Tarun Gehlaut
Tarun Gehlaut

Reputation: 43

How to use Amazon SQS as Celery broker, without creating / listing queues?

For a project, my organisation is planning on shifting the Celery broker to SQS from redis. Can somebody please guide me as to how to tweak the Celery settings so that I can use a predefined SQS queue, without celery trying to create / list queues (since I do not have those permissions).

I have tried the settings below:

CELERY_BROKER_URL = 'sqs://'
CELERY_BROKER_TRANSPORT_OPTIONS = {
    'predefined_queues':{
        'MyQueue' : {
            'url' : '<SQS Queue URL>',
        }
    }
}
CELERY_TASK_DEFAULT_QUEUE = 'MyQueue'
CELERY_ROUTES = {
    'tasks.*':{
        'queue' : 'MyQueue'
    }
}

After applying these settings I still get the following error whenever I tried to send a message to SQS queue through celery: An error occurred (AccessDenied) when calling the CreateQueue operation: Access to the resource https://queue.amazonaws.com/ is denied.
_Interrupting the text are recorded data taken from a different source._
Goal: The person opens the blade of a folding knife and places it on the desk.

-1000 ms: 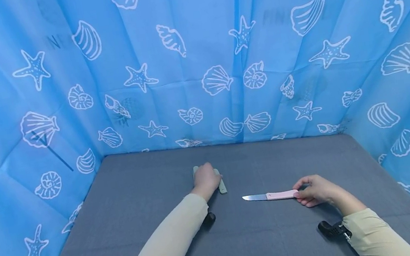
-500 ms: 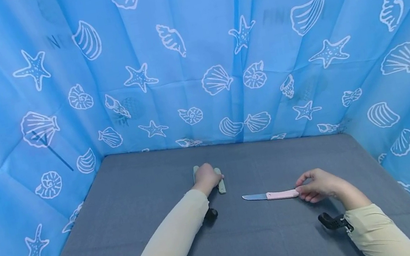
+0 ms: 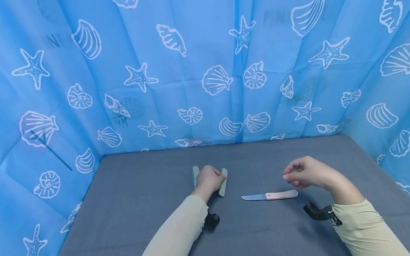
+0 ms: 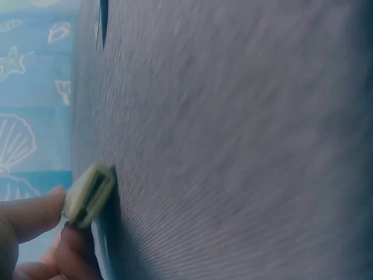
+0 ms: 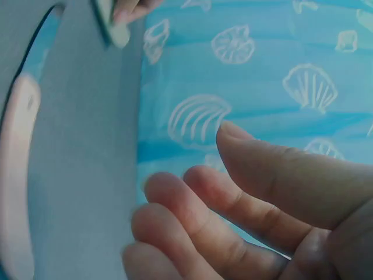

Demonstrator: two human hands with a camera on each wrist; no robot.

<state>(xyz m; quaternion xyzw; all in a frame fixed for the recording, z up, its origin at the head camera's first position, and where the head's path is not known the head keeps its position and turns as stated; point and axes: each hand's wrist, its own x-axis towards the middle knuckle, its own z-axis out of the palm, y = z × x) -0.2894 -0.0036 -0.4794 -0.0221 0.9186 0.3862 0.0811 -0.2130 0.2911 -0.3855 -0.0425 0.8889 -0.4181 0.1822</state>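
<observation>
I use the pink-handled knife (image 3: 280, 195) as reference. Behind it hangs the blue shell-print curtain (image 3: 190, 36); it lies on the grey table (image 3: 128, 203), blade tip to the left. The right hand (image 3: 310, 171) is raised just beyond its handle end, thumb and fingers loosely curled, with hold of nothing. The left hand (image 3: 207, 179) is past the blade tip and farther back, pinching a pale green handle (image 3: 222, 183) between thumb and fingers. A second green piece (image 3: 196, 172), partly hidden, lies beyond that hand, farther left of the knife.

Change: half a second ago the right fingers were on the pink handle. They have let go, and the green handle's far end has swung right. I judge that handling now rests with the left hand alone.

View differences: the head camera shows the right thumb and fingertips nearly meeting; the right wrist camera shows a clear gap. Only the left wrist camera shows the green handle's slot; whether it houses a blade, I cannot tell.
</observation>
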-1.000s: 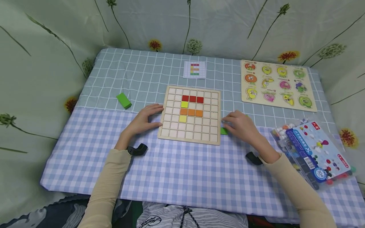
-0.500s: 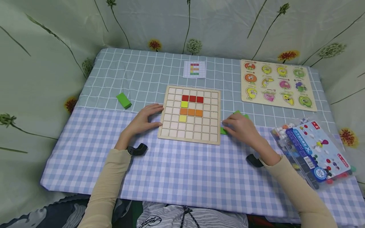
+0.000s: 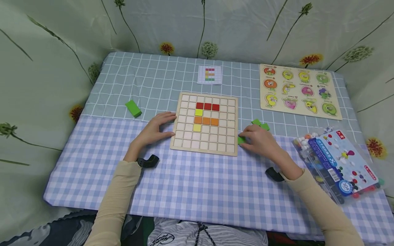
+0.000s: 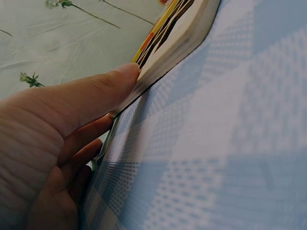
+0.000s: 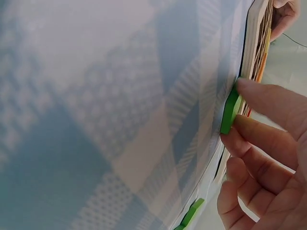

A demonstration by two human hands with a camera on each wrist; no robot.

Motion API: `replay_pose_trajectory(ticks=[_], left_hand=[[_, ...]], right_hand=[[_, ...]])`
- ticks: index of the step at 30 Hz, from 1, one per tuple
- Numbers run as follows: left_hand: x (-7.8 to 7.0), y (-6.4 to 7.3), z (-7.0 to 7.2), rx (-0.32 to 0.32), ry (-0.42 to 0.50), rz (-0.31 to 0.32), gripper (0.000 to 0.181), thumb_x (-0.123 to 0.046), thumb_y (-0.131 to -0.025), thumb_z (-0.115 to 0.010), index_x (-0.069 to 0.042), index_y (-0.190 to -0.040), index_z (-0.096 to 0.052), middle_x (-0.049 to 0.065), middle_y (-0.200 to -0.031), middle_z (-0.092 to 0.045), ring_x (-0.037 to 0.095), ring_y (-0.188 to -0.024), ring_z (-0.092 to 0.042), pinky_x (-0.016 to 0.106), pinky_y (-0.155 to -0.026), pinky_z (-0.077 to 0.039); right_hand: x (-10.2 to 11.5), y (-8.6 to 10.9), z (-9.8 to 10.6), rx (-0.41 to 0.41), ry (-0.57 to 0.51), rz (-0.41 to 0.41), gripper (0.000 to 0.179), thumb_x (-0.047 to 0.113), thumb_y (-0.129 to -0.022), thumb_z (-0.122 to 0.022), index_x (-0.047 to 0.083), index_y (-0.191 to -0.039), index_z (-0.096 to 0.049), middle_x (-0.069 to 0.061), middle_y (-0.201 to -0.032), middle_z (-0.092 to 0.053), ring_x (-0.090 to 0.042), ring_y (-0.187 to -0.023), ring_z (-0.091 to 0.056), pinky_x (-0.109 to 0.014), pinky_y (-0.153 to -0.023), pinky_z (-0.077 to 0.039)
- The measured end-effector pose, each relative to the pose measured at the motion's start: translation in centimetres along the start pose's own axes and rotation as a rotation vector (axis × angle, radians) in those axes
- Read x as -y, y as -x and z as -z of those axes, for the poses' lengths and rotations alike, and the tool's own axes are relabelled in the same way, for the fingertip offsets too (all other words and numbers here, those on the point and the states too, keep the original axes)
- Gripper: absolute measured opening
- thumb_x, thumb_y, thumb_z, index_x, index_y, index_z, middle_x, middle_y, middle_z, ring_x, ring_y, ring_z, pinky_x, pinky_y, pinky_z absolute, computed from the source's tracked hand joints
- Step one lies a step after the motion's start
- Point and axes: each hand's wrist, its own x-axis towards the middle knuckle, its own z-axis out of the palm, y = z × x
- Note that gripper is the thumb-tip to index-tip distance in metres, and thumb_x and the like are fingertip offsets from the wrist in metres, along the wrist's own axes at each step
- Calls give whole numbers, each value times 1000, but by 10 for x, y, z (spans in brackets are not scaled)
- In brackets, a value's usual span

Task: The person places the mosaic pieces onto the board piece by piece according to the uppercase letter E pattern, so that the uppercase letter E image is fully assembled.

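A square wooden grid board [image 3: 204,152] lies in front of the person, with red, yellow and orange tiles [image 3: 206,121] in some of its cells. My left hand [image 3: 154,128] rests against the board's left edge, its thumb [image 4: 108,88] and fingers extended, as the left wrist view shows. Beside the right edge, my right hand [image 3: 260,139] pinches a green tile [image 5: 231,110] between thumb and fingertips, low over the cloth. Just beyond that hand lie more green tiles [image 3: 256,122]. Farther left on the cloth is a longer green block [image 3: 133,108].
A small card [image 3: 210,75] printed with a coloured grid pattern lies behind the board. At the back right is a wooden fruit puzzle [image 3: 301,91]. A clear plastic case [image 3: 341,164] of coloured balls stands at the right. Black wrist mounts [image 3: 149,161] sit by both wrists.
My right hand has drawn slightly toward the person, uncovering the green tiles beyond it. My left hand stays at the board's edge.
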Motion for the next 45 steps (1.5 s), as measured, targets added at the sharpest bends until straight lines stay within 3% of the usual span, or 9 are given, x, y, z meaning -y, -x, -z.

Why is celery still attempting to create a queue even when I have passed the predefined_queues setting: https://docs.celeryproject.org/en/stable/getting-started/brokers/sqs.html#predefined-queues ?

Thanks in advance!

Upvotes: 4

Views: 2968

Answers (1)

DejanLekic
DejanLekic

Reputation: 19787

Celery worker(s) need to be associated to an IAM role which has CreateQueue action allowed. If your Celery workers run on EC2 instances then the simplest thing to do is to use instance-profile, and let the instance role be able to execute CreateQueue actions.

Even though my company is a heavy user of AWS (literally everything is on AWS) I suggest you think twice when you decide to use an AWS service you can't have on your workstation, and SQS is one such service.